Find out how many lines of the material contain the string "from" and give only that figure.

⁂

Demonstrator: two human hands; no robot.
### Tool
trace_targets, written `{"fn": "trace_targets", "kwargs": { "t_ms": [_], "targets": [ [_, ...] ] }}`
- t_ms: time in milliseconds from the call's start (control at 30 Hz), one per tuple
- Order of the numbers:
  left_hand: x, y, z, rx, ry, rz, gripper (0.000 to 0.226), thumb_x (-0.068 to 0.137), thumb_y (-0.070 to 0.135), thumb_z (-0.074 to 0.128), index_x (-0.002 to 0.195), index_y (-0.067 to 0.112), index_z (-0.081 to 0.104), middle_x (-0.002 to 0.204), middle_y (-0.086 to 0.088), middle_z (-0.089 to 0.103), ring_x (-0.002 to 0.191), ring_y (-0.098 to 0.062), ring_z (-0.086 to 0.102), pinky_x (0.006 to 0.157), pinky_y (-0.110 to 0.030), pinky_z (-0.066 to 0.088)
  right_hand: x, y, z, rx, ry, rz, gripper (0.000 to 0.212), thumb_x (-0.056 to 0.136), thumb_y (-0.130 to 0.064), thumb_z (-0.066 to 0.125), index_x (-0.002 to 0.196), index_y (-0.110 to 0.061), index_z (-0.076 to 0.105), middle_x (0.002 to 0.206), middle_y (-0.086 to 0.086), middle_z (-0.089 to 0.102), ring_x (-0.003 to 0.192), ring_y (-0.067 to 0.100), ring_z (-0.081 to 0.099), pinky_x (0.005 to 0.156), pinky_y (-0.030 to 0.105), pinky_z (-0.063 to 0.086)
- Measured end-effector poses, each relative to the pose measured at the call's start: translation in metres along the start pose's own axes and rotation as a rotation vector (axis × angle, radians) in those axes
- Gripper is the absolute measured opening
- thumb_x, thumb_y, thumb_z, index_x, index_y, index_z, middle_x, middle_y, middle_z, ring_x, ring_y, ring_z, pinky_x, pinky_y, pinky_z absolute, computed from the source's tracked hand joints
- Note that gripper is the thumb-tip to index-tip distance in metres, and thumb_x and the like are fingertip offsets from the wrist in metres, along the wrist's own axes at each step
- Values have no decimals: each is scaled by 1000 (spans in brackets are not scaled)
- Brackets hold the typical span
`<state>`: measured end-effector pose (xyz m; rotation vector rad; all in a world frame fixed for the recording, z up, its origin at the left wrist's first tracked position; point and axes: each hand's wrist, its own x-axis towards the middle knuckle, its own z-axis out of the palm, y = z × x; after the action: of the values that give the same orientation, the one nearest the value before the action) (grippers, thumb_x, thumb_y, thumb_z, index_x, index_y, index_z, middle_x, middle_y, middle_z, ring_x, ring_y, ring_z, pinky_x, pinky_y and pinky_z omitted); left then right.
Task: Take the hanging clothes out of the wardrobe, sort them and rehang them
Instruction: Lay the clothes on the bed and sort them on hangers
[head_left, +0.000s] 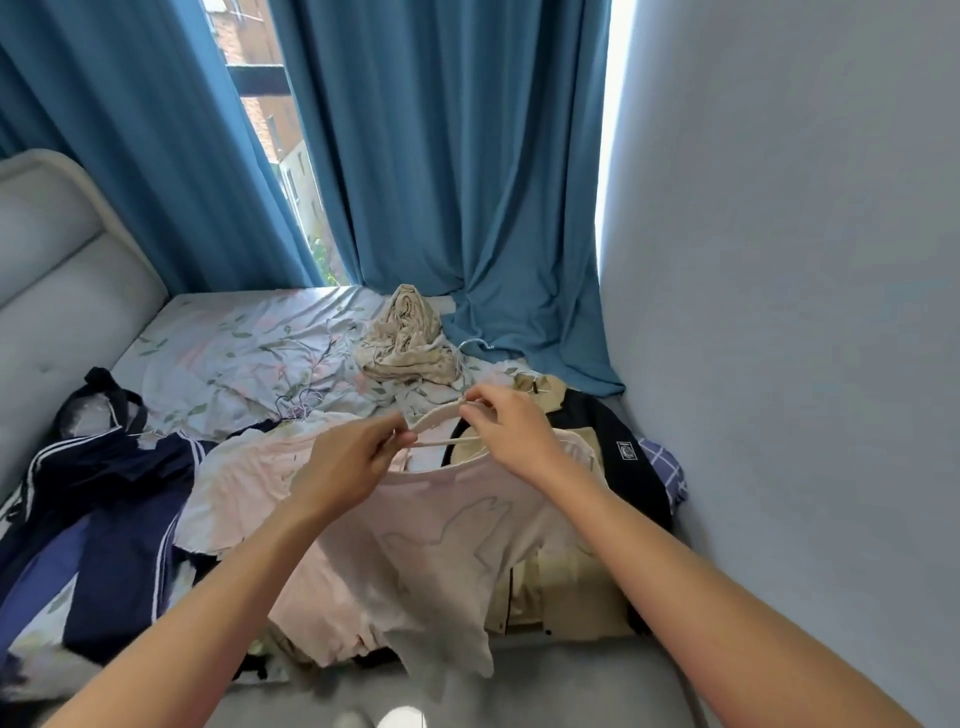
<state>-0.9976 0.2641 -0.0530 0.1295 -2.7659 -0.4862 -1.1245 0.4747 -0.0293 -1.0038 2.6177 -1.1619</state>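
Bed (249, 338) crowded — both hands (358, 457) (511, 436) pinch hanger (441, 415) above shirt (441, 545).

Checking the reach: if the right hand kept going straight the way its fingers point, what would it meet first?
Likely the left hand: the right hand points left along the pale plastic hanger both pinch. Depth is unclear.

Blue curtains (457, 156) hang parted over a window (270, 130). A bed (234, 338) with floral sheet meets a padded grey headboard (57, 270) beside a pale wall (805, 312).
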Motion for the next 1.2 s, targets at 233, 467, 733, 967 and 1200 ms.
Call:
{"fn": "trace_targets", "kwargs": {
  "t_ms": [233,467,733,967,1200],
  "targets": [
    [7,22,-25,-81,42,-87,25,104,42,61,84,28,62,60,8,54,59,-7,52,52,-32,35,18,-29,3,70,76,99,54,97,-65,55,66,-22,47,63,-10,48,65,12,48,67,37,35],
    [-19,3,-55,-661,-181,-212,17,106,23,62,95,11,68,63,-7,59,58,-24,55,59,-35,49,42,-52,24,171,40,61,55,87,-58,70,56,-22,43,50,-12,42,58,8,42,78,40,36],
    [-53,-14,-30,-728,12,-383,18,106,23,62,91,13,66,60,-5,51,59,-20,37,60,-37,28,59,-73,52,-129,-67,-2,45,83,-73,64,91,-29,62,111,-5,47,110,18,39,91,38,40],
    [-67,-14,-15,-724,155,-480,16,102,25,64,87,19,68,60,4,51,59,-13,42,59,-35,33,66,-89,77,118,-306,195,54,77,-65,59,112,-23,58,107,-4,70,97,23,71,87,50,60],
    [-63,-29,-25,-918,96,-581,24,104,1,55,100,11,76,76,-6,72,74,-14,67,68,-36,51,81,-98,72,394,-413,256,24,96,-9,56,120,-7,53,91,19,69,71,28,74,77,52,65]
  ]
}}
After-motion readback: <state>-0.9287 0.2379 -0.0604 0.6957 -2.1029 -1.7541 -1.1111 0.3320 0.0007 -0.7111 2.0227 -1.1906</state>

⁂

▸ **TASK RESPONSE**:
3